ACTIVITY:
Repeat the lines of the data that follow, please, starting at the first and stopping after the one with "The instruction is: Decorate".

Extracted records:
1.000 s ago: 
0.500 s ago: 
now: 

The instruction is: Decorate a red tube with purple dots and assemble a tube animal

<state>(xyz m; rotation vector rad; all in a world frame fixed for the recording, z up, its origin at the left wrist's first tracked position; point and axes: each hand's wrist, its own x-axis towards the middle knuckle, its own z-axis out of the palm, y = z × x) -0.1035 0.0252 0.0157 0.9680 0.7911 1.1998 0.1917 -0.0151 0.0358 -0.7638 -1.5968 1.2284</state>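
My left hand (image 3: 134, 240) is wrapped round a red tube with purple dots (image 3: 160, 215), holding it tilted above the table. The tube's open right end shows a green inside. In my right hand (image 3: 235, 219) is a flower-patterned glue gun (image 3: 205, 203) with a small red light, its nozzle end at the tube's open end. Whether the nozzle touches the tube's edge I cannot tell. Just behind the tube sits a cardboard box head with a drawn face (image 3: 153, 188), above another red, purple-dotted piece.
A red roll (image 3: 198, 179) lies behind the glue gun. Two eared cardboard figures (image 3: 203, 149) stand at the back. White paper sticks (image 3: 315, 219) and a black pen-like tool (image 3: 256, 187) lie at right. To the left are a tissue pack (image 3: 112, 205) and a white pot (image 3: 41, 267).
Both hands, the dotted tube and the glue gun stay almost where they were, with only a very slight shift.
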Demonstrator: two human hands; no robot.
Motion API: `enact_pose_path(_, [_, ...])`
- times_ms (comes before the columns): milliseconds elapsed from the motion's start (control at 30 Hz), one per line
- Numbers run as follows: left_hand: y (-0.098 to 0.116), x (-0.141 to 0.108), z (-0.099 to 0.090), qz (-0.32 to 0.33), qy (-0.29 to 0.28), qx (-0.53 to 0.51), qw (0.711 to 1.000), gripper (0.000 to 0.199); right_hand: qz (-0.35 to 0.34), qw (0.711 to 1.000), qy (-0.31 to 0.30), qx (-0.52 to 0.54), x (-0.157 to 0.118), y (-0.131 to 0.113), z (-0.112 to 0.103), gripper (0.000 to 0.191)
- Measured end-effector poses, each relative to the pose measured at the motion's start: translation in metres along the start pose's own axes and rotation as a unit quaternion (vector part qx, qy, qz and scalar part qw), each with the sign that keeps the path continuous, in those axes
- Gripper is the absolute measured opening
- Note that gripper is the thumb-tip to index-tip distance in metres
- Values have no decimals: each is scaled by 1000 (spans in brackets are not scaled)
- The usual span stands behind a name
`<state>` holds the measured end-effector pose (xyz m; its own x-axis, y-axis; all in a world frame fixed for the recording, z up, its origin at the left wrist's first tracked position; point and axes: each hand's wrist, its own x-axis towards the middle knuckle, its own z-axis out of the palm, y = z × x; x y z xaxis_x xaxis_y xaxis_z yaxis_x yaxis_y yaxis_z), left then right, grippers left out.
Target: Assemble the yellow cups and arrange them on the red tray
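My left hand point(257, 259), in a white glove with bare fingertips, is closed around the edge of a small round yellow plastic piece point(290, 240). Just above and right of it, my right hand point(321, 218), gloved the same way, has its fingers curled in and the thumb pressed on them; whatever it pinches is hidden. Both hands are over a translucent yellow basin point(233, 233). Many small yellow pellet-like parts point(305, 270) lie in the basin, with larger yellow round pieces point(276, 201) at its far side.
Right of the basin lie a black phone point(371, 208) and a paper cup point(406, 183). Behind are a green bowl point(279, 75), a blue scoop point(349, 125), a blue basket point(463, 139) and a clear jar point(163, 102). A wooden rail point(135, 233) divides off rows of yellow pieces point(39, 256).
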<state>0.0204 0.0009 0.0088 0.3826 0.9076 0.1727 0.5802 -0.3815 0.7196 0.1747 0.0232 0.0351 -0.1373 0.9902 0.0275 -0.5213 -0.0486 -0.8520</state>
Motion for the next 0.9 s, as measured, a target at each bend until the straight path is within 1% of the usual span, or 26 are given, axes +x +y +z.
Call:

RESULT:
1.000 s ago: 
0.500 s ago: 
now: 

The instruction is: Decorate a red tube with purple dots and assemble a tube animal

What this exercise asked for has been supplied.